EXERCISE INSTRUCTIONS
From the records that follow, copy every line that contains the word "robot".

Stored entries
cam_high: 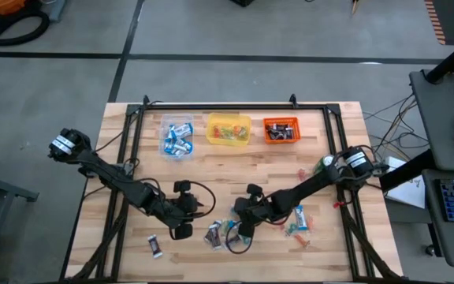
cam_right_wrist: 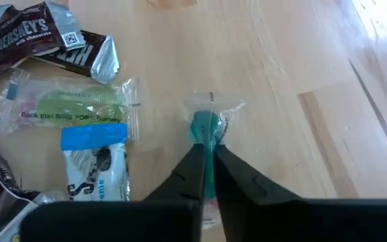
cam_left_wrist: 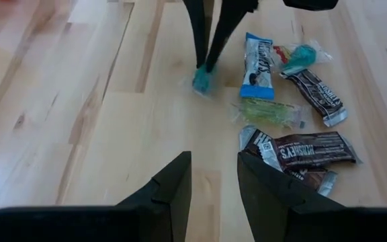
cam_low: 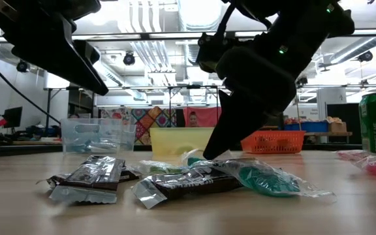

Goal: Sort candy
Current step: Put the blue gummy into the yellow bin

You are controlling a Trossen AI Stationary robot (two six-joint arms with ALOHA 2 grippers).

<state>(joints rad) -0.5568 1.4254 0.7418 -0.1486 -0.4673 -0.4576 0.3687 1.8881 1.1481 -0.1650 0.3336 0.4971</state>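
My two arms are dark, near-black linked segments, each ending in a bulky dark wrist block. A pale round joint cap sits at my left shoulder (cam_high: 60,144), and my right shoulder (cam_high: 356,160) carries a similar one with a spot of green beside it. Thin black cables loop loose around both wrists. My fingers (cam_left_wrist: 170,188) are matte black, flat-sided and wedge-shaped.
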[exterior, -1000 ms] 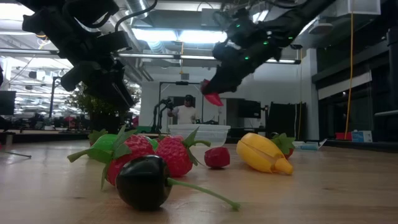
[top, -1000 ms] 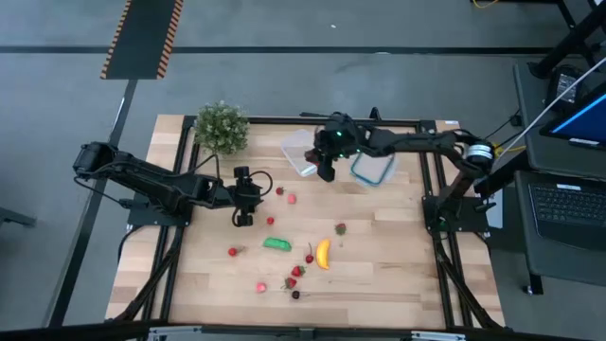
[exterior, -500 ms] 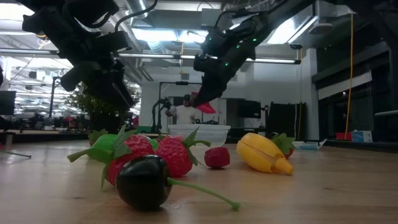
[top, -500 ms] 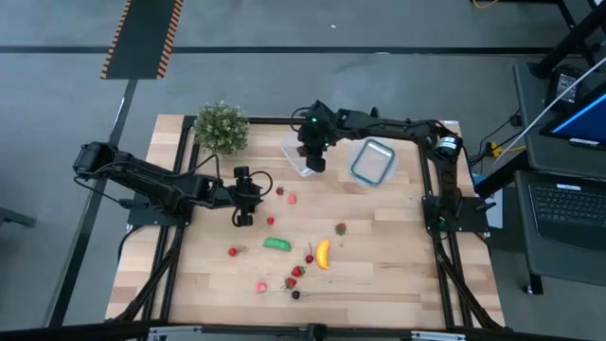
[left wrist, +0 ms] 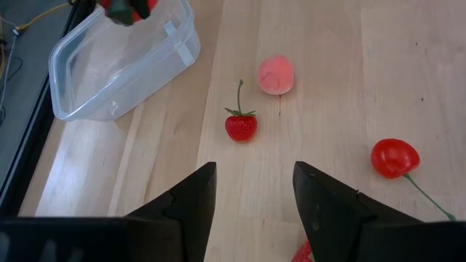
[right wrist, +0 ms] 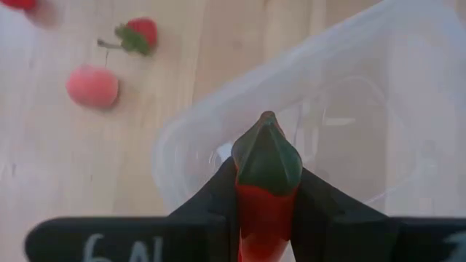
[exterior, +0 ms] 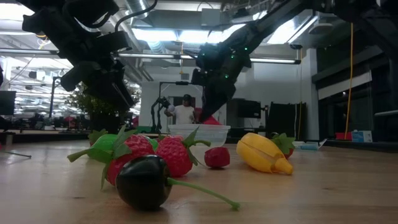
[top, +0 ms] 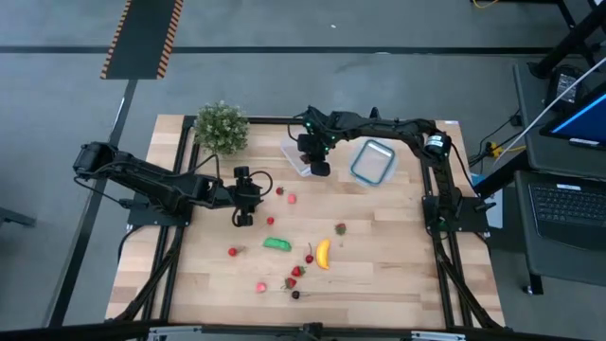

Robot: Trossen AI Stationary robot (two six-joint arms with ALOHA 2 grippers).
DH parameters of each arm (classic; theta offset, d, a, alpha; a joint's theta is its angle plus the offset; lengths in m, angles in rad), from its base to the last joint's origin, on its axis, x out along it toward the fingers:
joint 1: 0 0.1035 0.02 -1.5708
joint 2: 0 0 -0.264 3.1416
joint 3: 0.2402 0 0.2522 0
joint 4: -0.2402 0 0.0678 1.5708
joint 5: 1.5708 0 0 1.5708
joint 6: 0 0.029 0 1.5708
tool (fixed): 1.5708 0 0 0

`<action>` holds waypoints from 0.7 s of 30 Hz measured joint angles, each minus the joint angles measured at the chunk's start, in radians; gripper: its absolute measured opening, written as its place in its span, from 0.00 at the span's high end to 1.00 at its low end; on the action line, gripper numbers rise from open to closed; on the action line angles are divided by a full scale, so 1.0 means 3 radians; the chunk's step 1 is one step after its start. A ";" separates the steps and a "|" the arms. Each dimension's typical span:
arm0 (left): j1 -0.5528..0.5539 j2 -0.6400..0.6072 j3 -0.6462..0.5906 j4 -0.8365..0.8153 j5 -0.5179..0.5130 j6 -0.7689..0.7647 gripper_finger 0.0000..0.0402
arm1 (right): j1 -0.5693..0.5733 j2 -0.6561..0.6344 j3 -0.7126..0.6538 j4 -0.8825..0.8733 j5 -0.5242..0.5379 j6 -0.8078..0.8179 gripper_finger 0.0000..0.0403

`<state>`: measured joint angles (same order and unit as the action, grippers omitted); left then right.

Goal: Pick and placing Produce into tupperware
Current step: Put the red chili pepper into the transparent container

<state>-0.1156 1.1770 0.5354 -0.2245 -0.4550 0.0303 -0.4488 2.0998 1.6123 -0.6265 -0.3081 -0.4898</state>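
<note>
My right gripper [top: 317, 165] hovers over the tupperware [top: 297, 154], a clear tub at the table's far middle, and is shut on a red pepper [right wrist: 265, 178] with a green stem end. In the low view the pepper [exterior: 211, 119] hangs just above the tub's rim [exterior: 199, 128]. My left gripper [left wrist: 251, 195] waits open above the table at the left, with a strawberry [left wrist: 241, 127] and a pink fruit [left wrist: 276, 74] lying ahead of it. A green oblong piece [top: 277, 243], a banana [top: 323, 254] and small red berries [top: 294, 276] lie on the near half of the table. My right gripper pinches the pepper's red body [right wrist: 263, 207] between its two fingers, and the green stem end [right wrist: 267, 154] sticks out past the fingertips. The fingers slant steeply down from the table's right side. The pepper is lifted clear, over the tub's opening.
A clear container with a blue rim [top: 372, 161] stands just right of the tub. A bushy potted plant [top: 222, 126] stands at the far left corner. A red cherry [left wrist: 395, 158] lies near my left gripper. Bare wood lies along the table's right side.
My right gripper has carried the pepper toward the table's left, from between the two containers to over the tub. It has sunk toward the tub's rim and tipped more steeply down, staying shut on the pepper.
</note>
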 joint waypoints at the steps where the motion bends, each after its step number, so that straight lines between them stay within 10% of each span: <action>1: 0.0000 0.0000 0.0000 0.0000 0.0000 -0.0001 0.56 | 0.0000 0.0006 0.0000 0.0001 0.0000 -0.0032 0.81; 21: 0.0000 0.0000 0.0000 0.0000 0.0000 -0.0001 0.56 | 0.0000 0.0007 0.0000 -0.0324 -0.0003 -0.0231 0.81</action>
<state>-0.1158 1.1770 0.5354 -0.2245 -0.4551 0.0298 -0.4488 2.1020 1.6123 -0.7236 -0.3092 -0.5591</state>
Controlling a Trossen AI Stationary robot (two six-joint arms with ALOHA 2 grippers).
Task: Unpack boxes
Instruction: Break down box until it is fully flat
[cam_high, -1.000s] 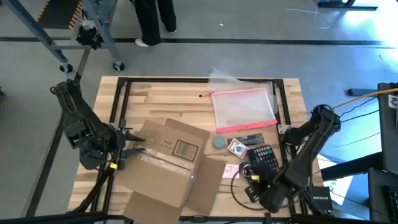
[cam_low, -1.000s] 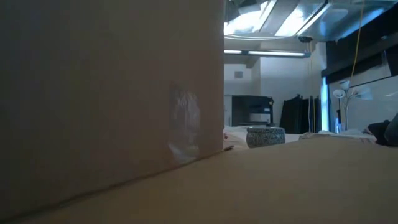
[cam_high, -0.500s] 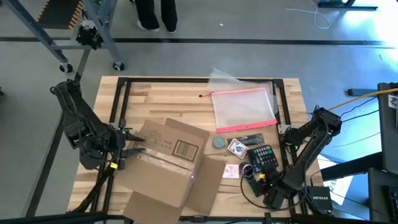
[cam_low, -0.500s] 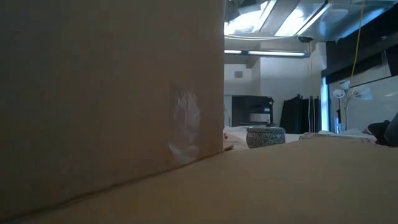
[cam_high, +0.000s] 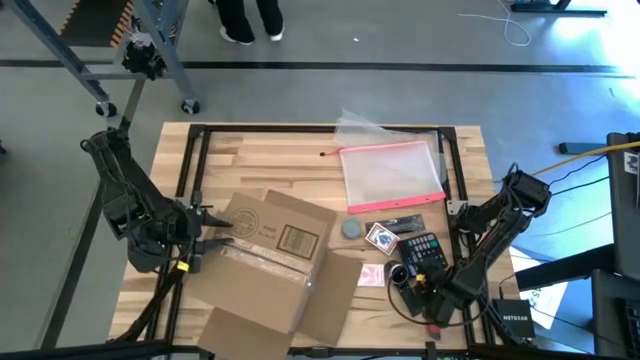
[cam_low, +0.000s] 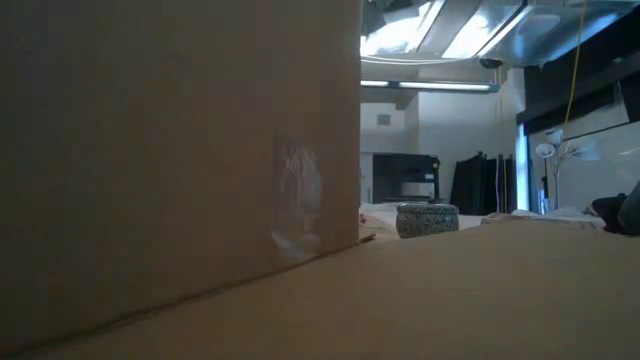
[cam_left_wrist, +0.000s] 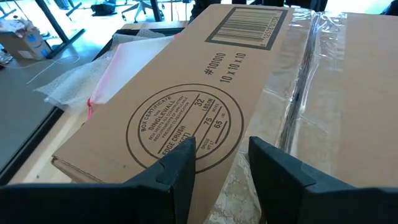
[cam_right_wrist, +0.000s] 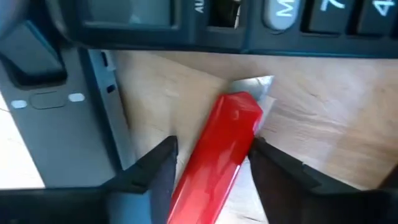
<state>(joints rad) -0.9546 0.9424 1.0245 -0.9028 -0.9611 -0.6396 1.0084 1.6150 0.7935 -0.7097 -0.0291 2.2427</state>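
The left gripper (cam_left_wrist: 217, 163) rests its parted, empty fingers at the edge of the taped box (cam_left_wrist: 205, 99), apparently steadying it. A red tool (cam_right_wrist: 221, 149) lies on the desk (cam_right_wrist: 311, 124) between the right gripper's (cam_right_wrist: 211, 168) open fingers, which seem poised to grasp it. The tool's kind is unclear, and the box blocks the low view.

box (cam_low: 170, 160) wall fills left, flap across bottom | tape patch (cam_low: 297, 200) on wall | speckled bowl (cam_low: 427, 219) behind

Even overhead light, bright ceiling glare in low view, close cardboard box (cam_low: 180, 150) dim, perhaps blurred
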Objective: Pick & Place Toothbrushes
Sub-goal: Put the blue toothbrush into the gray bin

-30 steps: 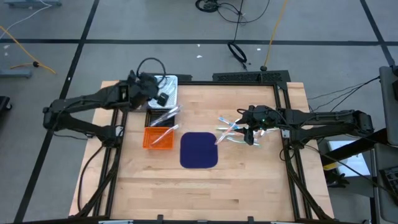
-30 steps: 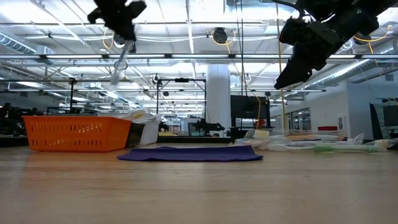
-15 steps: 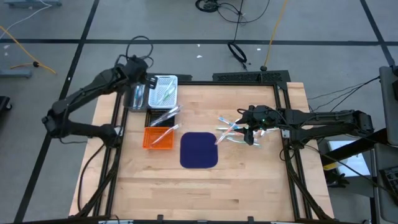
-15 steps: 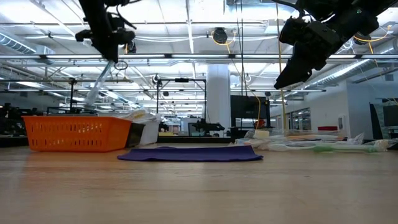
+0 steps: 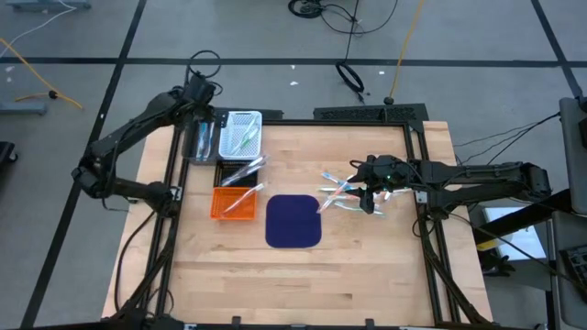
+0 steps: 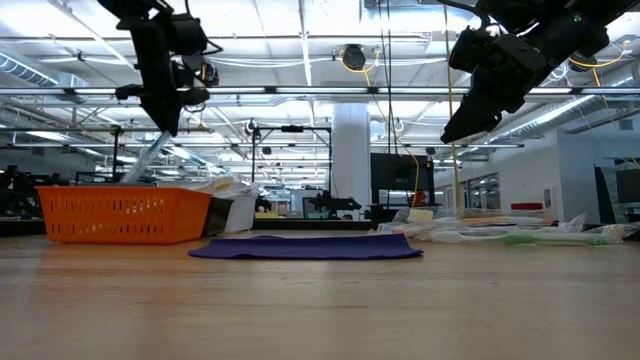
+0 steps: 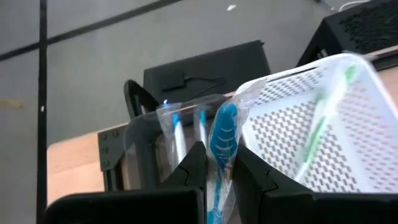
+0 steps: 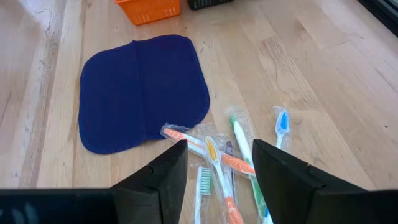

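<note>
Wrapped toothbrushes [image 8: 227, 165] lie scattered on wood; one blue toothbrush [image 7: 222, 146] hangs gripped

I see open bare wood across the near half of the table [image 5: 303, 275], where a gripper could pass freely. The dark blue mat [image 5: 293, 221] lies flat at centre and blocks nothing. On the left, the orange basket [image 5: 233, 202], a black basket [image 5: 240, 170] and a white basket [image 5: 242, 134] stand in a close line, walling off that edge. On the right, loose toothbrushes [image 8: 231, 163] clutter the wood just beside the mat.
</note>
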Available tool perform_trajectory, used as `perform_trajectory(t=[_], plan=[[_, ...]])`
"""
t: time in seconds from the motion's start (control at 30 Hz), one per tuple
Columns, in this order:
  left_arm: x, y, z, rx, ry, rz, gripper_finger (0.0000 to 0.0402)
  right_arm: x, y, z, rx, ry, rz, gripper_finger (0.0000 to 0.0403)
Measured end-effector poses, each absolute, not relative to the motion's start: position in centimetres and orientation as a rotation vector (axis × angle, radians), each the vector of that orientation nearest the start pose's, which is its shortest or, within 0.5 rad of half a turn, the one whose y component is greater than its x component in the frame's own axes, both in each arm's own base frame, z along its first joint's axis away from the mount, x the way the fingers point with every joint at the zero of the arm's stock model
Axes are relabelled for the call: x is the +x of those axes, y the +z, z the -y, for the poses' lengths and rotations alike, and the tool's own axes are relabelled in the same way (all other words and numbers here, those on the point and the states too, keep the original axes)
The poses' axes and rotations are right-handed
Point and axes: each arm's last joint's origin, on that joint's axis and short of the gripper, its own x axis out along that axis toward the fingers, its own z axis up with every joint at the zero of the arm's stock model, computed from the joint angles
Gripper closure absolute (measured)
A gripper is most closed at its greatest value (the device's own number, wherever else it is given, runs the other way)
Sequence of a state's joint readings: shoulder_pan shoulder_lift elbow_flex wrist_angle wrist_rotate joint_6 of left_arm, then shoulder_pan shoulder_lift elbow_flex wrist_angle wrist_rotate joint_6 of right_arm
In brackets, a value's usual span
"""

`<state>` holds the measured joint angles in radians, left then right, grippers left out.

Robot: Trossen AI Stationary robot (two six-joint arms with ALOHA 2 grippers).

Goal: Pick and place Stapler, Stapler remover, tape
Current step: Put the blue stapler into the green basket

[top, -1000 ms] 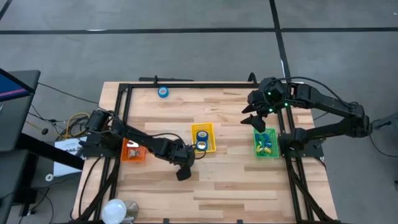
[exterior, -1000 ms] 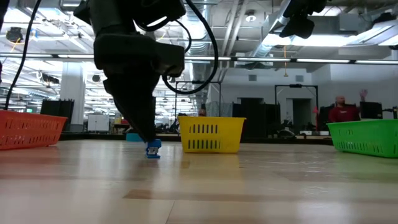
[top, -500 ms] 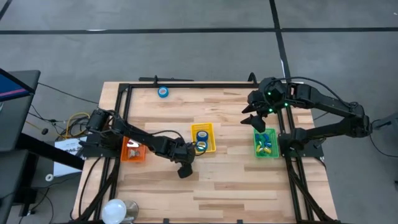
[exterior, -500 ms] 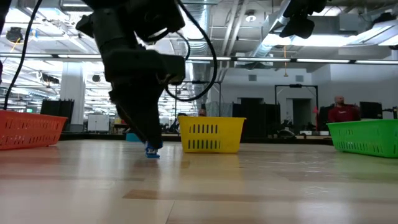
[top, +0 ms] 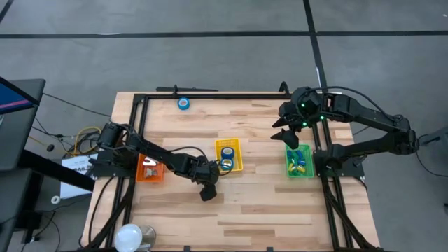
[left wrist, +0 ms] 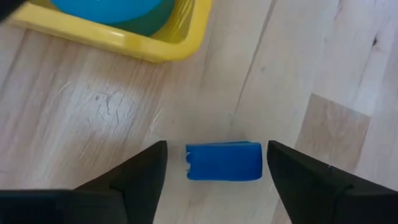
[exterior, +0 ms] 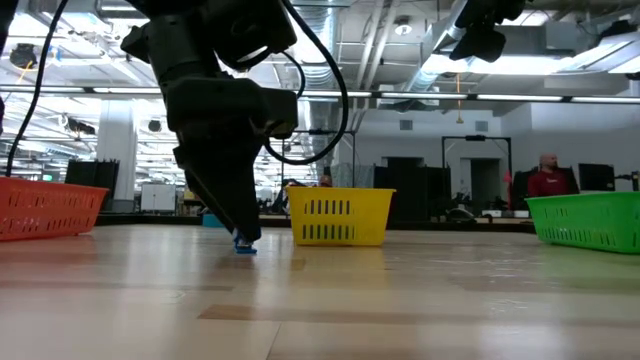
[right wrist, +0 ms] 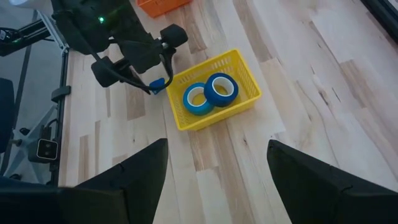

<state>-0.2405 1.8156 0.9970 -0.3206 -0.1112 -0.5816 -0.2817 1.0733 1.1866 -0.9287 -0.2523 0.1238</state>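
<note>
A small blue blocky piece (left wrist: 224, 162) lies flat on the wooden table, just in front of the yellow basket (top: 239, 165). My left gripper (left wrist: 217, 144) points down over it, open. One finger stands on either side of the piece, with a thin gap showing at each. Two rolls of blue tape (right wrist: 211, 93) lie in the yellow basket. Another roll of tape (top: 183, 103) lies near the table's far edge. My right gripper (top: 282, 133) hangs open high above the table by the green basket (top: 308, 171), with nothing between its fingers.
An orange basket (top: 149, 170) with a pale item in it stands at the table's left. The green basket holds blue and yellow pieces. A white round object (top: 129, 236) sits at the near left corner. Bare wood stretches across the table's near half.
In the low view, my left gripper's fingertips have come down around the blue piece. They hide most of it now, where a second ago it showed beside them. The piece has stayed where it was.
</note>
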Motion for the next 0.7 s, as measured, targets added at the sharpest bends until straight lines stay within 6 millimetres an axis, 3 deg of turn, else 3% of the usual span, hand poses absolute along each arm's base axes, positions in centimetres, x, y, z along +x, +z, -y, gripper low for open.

RESPONSE
You are controlling a Trossen AI Stationary robot (two six-joint arms with ALOHA 2 grippers).
Robot: Trossen AI Stationary robot (two six-joint arms with ALOHA 2 grippers).
Controlling a Trossen AI Stationary robot (two six-joint arms with ALOHA 2 grippers).
Robot: Trossen AI Stationary robot (two six-joint arms with ALOHA 2 grippers).

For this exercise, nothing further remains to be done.